Pick each line containing the word "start" out of the data below.

Data excerpt:
* * * *
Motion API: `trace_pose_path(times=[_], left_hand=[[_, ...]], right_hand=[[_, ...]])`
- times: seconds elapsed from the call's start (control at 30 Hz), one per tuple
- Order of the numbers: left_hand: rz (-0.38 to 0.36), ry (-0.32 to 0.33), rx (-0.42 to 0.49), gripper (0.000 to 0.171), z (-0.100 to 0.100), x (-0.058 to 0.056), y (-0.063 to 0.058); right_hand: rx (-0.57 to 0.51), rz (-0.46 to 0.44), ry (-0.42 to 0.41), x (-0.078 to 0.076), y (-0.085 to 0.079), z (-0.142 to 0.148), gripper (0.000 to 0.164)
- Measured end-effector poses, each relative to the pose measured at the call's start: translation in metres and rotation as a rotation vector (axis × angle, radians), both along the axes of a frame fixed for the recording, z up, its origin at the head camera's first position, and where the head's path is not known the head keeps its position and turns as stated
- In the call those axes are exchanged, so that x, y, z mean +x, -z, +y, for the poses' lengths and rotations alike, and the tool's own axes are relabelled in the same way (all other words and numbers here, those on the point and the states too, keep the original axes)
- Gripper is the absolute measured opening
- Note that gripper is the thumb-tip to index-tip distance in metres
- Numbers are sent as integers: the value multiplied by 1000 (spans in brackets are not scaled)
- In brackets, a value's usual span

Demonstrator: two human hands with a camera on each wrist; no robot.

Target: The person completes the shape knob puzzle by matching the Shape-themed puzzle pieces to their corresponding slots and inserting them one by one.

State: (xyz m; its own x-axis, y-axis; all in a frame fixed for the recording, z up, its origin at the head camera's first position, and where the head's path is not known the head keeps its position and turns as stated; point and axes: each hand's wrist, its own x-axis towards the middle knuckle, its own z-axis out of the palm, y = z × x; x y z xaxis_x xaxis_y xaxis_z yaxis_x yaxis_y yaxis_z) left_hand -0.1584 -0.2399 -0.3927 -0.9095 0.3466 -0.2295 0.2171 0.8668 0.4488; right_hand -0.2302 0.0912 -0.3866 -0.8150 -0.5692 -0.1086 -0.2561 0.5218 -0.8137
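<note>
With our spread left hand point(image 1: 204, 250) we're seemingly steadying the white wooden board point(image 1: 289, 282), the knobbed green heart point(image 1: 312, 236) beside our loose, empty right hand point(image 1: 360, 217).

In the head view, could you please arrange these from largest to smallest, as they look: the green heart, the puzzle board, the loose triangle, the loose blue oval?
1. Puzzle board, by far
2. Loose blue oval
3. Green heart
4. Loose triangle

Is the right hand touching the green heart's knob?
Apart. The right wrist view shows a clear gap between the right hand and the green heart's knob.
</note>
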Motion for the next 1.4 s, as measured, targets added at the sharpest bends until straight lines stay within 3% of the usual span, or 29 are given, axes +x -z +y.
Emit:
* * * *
Response to the task:
- times: seconds elapsed from the call's start (control at 30 Hz), one per tuple
- Measured end-effector poses, each relative to the pose measured at the call's start: translation in metres and rotation as a rotation vector (axis × angle, radians), both along the axes of a frame fixed for the recording, z up, its origin at the head camera's first position, and where the head's path is not known the head keeps its position and turns as stated

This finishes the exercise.